All of the figures are base model equivalated between RL and not
I would expect “this paper doesn’t have the actual optimal methods” is true, this is specifically a test for PPO for in distribution actions. Concretely, there is a potential story here about PPO reinforces traces that hit in self-play, consequently, there is a sense which we would expect it to only select previously on policy actions.
But if one has enough money, you can finetune GPT models, and test that.
Also note that 10k submissions is about 2 OOM out of distribution for the charts in the paper.

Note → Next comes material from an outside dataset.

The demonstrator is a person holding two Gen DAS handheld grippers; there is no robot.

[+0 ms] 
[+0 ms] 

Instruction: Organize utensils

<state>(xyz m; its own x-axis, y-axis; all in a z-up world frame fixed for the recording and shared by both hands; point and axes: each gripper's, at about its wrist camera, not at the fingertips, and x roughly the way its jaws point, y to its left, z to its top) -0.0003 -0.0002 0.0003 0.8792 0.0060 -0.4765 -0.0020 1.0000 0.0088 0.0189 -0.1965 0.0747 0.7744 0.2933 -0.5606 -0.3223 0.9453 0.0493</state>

Pass at inf k includes every path with nonzero probability (if there is a policy of discarding exact repeat paths).
We know that RL decreases model entropy, so the first k passes will be more different for a high variance model.
Pass at k is take best, so for normal distribution take best has EV mean+variance*log(samples).
At very large K, we would expect variance to matter more than mean.
this isn’t evidence against OP? if it’s true that RL lowers pass@k performance for sufficiently large k, we’d certainly expect o1 with 10k submissions to be weaker than base/instruct with 10k submissions.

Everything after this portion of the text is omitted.